Filter drift after catalog renames. If your filter references product types like "Apparel" and a catalog refresh renames the type to "Clothing," the filter stops matching and entries drop.

Ad blocker share growing. A trend across all client-side tracking: ad-blocker adoption is rising. Some share of your traffic always has Viewed Product blocked. If the absolute event volume drops 10-30%, it might not be your tracking — it might be ad blockers. Cross-reference with your overall traffic.

Each of these is invisible from Klaviyo's UI. The flow editor shows Live. The dashboard doesn't surface the event-volume drop. Detecting drift requires watching the underlying metric, not the flow status — exactly the gap Playbook's hourly monitoring closes.

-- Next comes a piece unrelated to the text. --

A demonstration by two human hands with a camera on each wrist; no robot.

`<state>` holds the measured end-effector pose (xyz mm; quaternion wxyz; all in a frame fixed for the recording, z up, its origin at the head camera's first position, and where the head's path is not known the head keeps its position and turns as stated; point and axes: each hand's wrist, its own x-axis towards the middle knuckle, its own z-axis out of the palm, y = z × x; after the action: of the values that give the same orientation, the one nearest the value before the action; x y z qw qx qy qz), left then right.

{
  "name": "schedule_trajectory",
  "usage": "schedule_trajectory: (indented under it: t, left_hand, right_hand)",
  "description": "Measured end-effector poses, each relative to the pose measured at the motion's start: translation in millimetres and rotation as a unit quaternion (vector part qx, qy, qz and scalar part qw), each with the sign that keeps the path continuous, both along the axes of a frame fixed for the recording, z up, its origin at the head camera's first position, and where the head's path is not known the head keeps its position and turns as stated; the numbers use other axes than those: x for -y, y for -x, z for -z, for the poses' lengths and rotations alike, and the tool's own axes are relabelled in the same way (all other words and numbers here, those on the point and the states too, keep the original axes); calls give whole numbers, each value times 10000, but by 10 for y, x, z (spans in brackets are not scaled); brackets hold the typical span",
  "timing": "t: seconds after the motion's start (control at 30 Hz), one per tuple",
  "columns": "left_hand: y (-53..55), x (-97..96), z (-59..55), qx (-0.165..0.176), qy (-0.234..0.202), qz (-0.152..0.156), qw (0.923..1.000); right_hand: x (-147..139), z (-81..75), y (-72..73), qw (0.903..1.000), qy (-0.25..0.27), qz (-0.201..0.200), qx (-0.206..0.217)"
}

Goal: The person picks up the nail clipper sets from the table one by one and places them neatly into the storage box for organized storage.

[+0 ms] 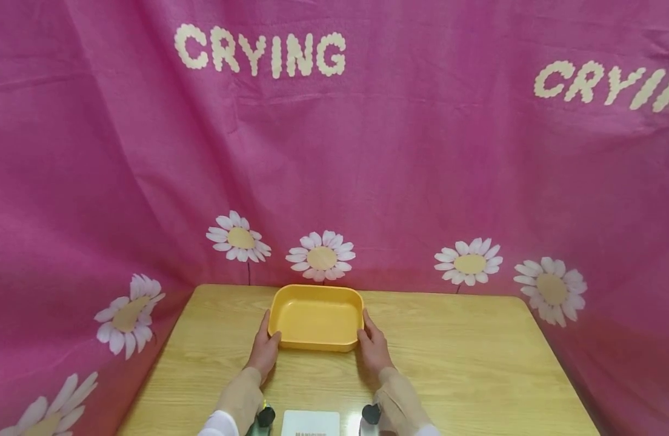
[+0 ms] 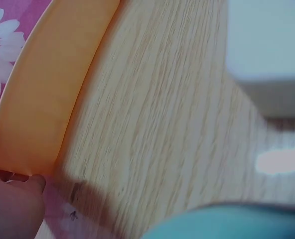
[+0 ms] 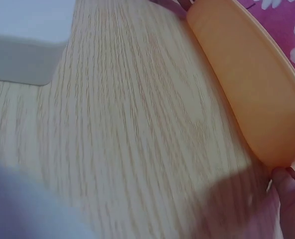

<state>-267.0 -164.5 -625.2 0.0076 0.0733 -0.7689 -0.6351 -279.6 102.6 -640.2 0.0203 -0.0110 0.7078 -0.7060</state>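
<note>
A yellow plastic tub (image 1: 317,348), rectangular with rounded corners and nothing inside, is at the far side of the wooden table. My left hand (image 1: 264,353) grips its left end, with the thumb at the near left corner. On the opposite end my right hand (image 1: 374,350) holds it the same way, thumb toward the near right corner. The tub's outer wall (image 2: 63,79) looks orange in the left wrist view, its lower edge close over the table. In the right wrist view the right hand (image 3: 293,204) grips the corner of the tub (image 3: 252,79).
A white box (image 1: 311,422) with faint lettering lies at the table's near edge, between the forearms. Dark round knobs (image 1: 266,416) show beside each forearm. A pink curtain (image 1: 367,151) with printed daisies hangs behind the table (image 1: 465,357) and along its sides.
</note>
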Motion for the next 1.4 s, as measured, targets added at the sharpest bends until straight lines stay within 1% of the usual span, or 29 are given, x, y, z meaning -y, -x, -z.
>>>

Frequently asked questions

Does browse abandonment require Klaviyo's onsite tracking?
Yes. Viewed Product is a client-side event fired by the Klaviyo JS snippet. Without onsite tracking installed and active, no Viewed Product events fire and browse abandonment can't trigger.
Should browse abandonment fire on every product view?
Usually no. Filtering on minimum AOV (e.g., over $50) and excluding low-intent products keeps the flow signal-to-noise high. Browse abandonment that fires on a $5 add-on item generates noise without revenue.
How long should a browse abandonment sequence run?
Standard DTC: 2-3 emails over 5-7 days. High-AOV verticals (jewelry, furniture, home goods): 5-7 emails over 14-21 days because consideration cycles are longer. Match sequence length to consideration cycle, not blog-post defaults.
Should I exclude profiles already in the abandoned cart flow?
Yes. Add a filter for 'Added to Cart for this product zero times since starting this flow' or similar — the customer who added the product to cart should be in abandoned cart, not browse abandonment. Running both creates email fatigue and conflicting messaging.
What's a realistic revenue contribution from browse abandonment?
5-15% of total flow revenue in most DTC verticals. Higher in fashion (where browse-to-purchase consideration is deep) and jewelry/furniture (where AOV is high). Lower in CPG and supplements where customers typically know what they want.
Why does my browse abandonment flow have very few entries?
Usually one of three things: trigger filter too restrictive (excluding most product views), Viewed Product event not firing (client-side tracking broken), or the cart-exclusion filter is over-matching (sending too many people to abandoned cart instead).